俺様御曹司は逃がさない

突然言葉が止まった拓人。


「ん?どうしたの?」


見上げるとあたしをガン見していた。


「舞」

「ん?」

「それ、どうした」

「え?」

「首」


・・・・首?


「あ……」

「それ、つけた奴誰?」

「つけたって……なんかついてる?」

「誰」


なんか……過去イチ怒ってるんですけど、拓人。


「九条が虫除けだって……」

「……ふーーん。

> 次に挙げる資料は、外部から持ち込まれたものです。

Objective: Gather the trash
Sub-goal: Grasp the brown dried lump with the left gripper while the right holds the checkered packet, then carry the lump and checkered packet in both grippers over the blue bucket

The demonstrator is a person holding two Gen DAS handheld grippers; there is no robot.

"虫除け"ねぇ」


そう言ってフラッと居なくなった拓人……が戻ってきた時に手にしていたのは……消毒液とティッシュと絆創膏だった。

容赦なく消毒液をあたしの首にぶちまけた拓人。


「ちょっ……!!」


そして、ティッシュでバンバン拭かれて、ベチンッと絆創膏を貼られた。


「消毒完了」


死んだ目をしながらグッドサインをしてくる拓人に、苦笑いでグッドサインをするあたしであった。

そんなこんなで戻ると颯爽と現れた九条。


「大丈夫?七瀬さん」

「あーーはあ、大丈夫ですけど」


すると、ジーッとあたしを見てくる……と言うより、あたしの首の辺を見ているような。


「それ、どうしたの?」

「え、あーー。消毒された」

「へえ。誰に?」

「俺だけど」

「ふーーん」


この2人……一生仲良くなるなんてことはないな。